Nearby, a 13-year-old girl had her foot in the stirrup, and the sudden movement startled her horse. The girl hit her head on the ground and later died.
“I guess that was the only really racial incident that I encountered in 42 years. And of course it was what he was saying,” James said.
As of 1992, the Prairie View Trail became the front trail in the park, and James said media and visitors were always brought to the Prairie View camp.
“That’s one instance that I can say I saw desegregation and interrelations work without any bloodshed and without any really open confrontation or protests,” James said. “It opened the doors, and we never had any protests … it just came about.”
Sharing the knowledge
In his riding days, James and the other cowboys stopped at schools along the trail to teach the children about life on the trail, according to the livestock show’s H Magazine. Today, James shares his expertise in Abilene’s Black History Museum.
The museum was was moved to the G.V. Daniels Center four years ago, where visitors peruse photographs, literature, inventions and newspaper clippings to the background noise of the rowdy bingo players in the adjacent room.
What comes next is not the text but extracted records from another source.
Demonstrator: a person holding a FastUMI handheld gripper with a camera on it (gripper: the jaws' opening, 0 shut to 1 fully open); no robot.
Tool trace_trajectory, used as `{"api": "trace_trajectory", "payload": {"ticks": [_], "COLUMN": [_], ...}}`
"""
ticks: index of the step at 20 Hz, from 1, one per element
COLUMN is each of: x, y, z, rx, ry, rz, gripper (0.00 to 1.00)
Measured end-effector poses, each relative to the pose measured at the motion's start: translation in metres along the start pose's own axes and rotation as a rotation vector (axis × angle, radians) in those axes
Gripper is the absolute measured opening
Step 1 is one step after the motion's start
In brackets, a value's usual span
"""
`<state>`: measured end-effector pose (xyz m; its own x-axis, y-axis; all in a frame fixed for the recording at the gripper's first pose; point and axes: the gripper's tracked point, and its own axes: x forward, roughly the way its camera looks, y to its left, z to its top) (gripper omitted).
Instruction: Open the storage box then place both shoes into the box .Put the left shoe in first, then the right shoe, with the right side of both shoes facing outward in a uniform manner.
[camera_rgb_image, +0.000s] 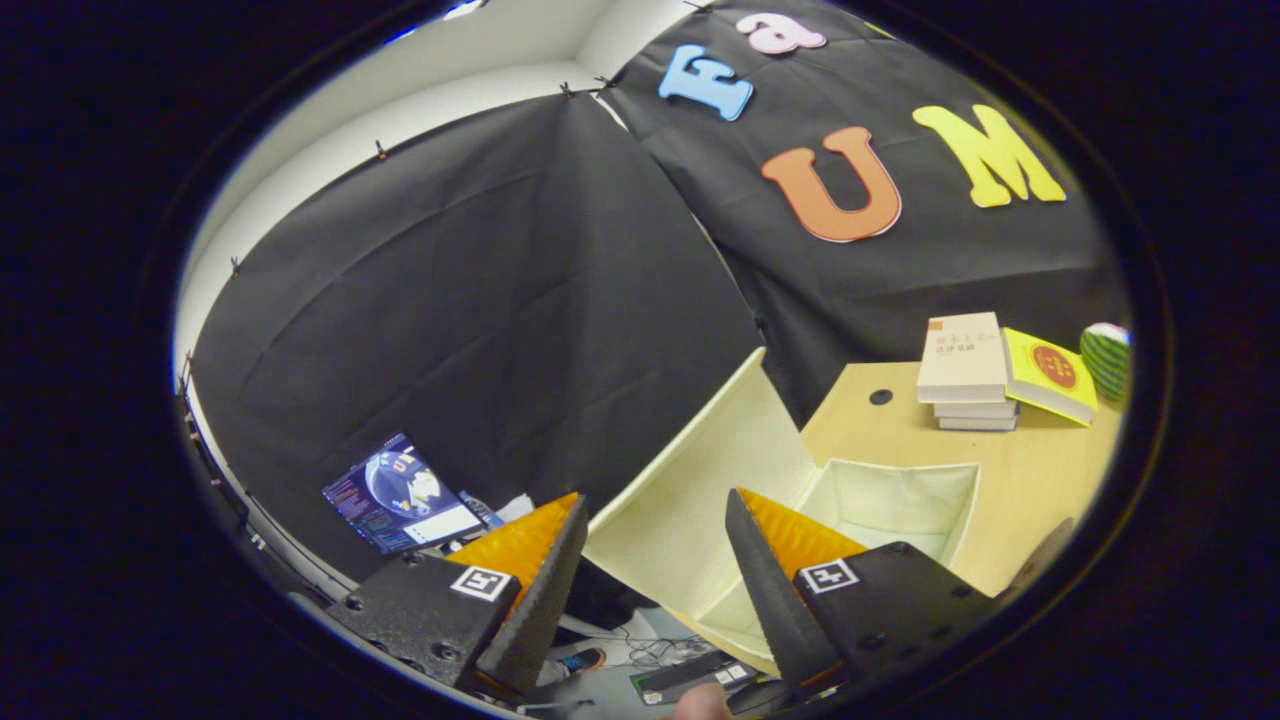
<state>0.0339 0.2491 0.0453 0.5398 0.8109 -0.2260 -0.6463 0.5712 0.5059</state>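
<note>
Gripper fingers are standing apart, gripping nothing, hovering just before the cream fabric storage box. Its lid is standing open, rising between the fingers. Behind the box, stacked books are resting on the wooden table; a laptop is glowing well left of the box.

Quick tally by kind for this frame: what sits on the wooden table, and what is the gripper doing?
Storage box, lid open: 1
Books, stacked and beside the stack: 4
Green striped ball: 1
Total: 6
Gripper: open, fingers either side of the raised lid, holding nothing.
</note>
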Motion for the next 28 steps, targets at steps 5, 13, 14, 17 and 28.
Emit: {"api": "trace_trajectory", "payload": {"ticks": [5,13,14,17,28], "x": [-0.025,-0.106,-0.116,-0.155,-0.239], "y": [-0.041,-0.114,-0.121,-0.15,-0.309], "z": [0.006,0.021,0.019,0.008,-0.101], "rx": [-0.1,-0.2,-0.209,-0.224,-0.003], "ry": [-0.071,-0.197,-0.196,-0.156,0.198], "rz": [-0.159,-0.466,-0.492,-0.576,-0.802], "gripper": [0.9,1.0,1.0,1.0,1.0]}}
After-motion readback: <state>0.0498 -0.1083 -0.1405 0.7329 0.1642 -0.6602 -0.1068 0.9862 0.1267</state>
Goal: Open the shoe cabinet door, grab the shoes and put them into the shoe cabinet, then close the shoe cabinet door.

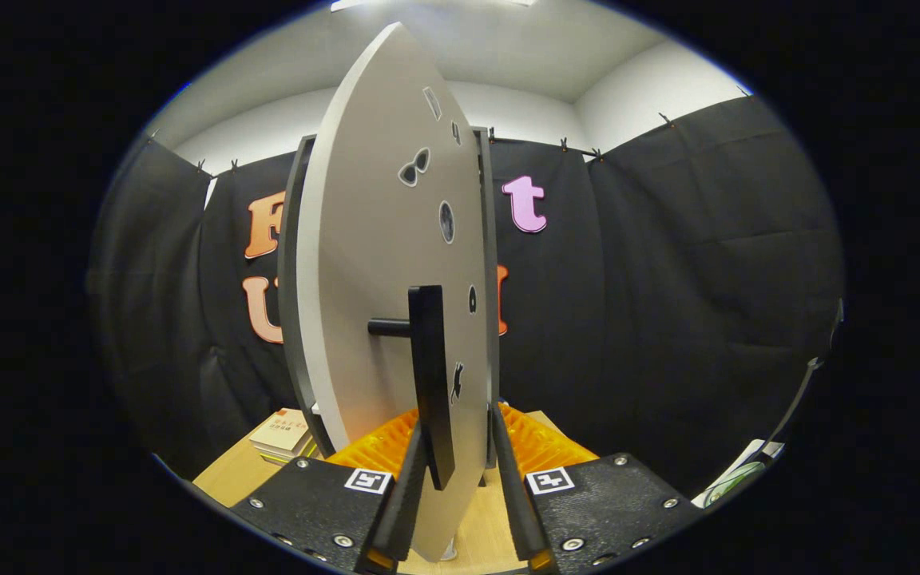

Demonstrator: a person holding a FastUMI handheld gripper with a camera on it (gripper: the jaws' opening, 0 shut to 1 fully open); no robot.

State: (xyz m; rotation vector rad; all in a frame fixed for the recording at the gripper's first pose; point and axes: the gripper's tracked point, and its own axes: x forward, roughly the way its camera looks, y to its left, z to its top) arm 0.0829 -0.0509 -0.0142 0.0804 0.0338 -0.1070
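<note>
Two fingers of the gripper reach forward with the shoe cabinet door standing edge-on between them. The jaws are parted, one finger on each side of the door's lower edge and its dark bar handle; whether either finger presses on the handle or the door I cannot tell. The handle stands upright on a short peg jutting from the pale door face, just ahead of the fingers. That face carries several small cut-out shapes. Behind the door, the dark frame of the cabinet shows along its far edges. Below lies a light wooden surface, with a stack of books off to the left beside the cabinet's foot. No shoes can be made out.
</note>
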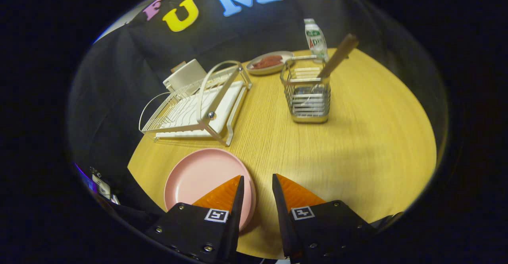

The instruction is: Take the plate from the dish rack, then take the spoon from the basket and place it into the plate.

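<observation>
On the round wooden bench (357, 137), a white dish rack (198, 105) is seen beyond a pink plate (202, 176) laid flat. Further off, a wire basket (307, 93) is stood with the wooden-handled spoon (337, 57) leaning inside. Nothing is gripped by the tongs (256, 182), held slightly parted over the plate's edge.

I'm working in a staged recording booth dressed as a kitchen: a round wooden table (357, 137) (black cloth wall behind) holds a white wire dish rack (194, 105) and a metal utensil basket (307, 97).
</observation>
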A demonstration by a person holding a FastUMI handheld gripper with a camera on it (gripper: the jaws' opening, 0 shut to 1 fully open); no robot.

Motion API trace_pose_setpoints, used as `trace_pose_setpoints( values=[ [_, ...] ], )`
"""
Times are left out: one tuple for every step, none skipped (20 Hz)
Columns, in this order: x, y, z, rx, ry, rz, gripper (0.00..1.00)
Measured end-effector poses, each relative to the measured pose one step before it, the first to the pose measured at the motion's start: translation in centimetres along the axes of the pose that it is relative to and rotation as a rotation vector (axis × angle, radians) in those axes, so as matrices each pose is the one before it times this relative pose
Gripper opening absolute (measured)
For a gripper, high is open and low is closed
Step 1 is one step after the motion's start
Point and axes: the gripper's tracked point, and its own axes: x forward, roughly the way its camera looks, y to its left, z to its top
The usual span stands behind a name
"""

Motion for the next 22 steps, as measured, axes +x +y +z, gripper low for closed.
trace_pose_setpoints(
  values=[
    [-0.915, -0.821, 1.48, -0.04451, -0.07178, -0.04079, 0.43],
    [-0.818, -0.975, 1.211, -0.03589, -0.05872, -0.04255, 0.43],
    [-0.5, -1.002, 0.779, -0.02391, -0.03215, -0.03587, 0.43],
    [-0.553, -0.748, 0.74, -0.00988, -0.03149, -0.03132, 0.43],
    [-0.238, -0.9, 0.992, 0.00065, -0.04211, -0.02973, 0.43],
    [-0.095, -0.938, 1.148, 0.00031, -0.04639, -0.03434, 0.43],
    [-0.054, -1.007, 1.15, 0.00202, -0.04301, -0.02373, 0.43],
    [0.292, -0.608, 0.668, 0.01069, -0.02866, -0.02118, 0.43],
    [0.185, -0.768, 0.523, 0.01552, -0.02228, -0.01921, 0.43],
    [0.473, -0.795, 0.382, 0.01982, -0.02147, -0.01771, 0.43],
    [0.694, -0.5, 0.416, 0.02148, -0.01341, -0.00888, 0.43],
    [0.767, -0.366, 0.147, 0.01678, -0.00995, -0.00607, 0.43],
    [0.839, -0.162, 0.244, 0.01182, -0.00898, -0.00134, 0.43],
    [0.873, -0.136, 0.168, 0.01011, -0.00836, 0.00001, 0.43],
    [0.82, 0.084, 0.336, 0.01417, -0.00816, 0.00488, 0.43],
    [0.689, 0.076, 0.296, 0.01051, -0.00961, 0.00356, 0.43],
    [1.151, 0.209, 0.26, 0.00123, -0.00729, -0.00218, 0.43],
    [0.712, -0.011, -0.047, -0.0023, -0.00235, 0.00207, 0.43],
    [0.62, 0.086, -0.166, 0.00295, 0.00479, 0.0015, 0.43],
    [0.598, 0.086, -0.283, 0.00895, 0.00904, 0.00128, 0.43],
    [0.835, -0.085, -0.296, 0.00814, 0.00793, -0.00841, 0.43],
    [0.312, -0.066, -0.027, 0.01399, 0.00167, 0.00637, 0.43]
  ],
)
This year’s turnout left James a little disappointed, he said, but in years past, many enthusiastic schoolchildren have enjoyed the museum he so passionately advocates.
“For some reason, when we talk about Black History Month and the way that things are changing now days, it’s really leading away and sweeping a lot of stuff under the rug,” James said, adding another of his direct questions: “Why are we sweeping it under the rug?”
But James will tell it like it is, and he said in the four years he’s been in Abilene he hasn’t seen great interest in Black History Month. However, he added that he understands the reason for it.
“It’s hard to take interest or hold to something that you know nothin’ about,” James said.
With plans to partner with Frontier Texas! next year, James seems optimistic that he will be able to encourage interest.
Jeff Salmon, Frontier Texas! executive director, said the plans are still tentative and probably won’t become a reality until 2009. The museum alternates its temporary displays, and in 2008 will feature a women’s history display, Salmon said.
This year, Frontier Texas! has a black history display that Salmon said is primarily photographs and text; James and other people from the G.V. Daniels museum helped with the display, Salmon said.
This year, the G.V. Daniels Black History Month museum is humble but filled with information. Countless articles featuring James and the Houston Stock show are spread across a table in the back, and James grins from a photograph, dressed in the chaps and cowboy hat he said he loves. The museum is quiet except for the occasional shout from the room next door, and James’ explanations. But he doesn’t keep talking about his accomplishments.
Instead, he points out an ironing board, which, he explains, is just one of 145 items he knows of that have been invented by blacks.
And, of course, he asks what life would be like without the inventions and their inventors, never releasing his gaze. And then he laughs.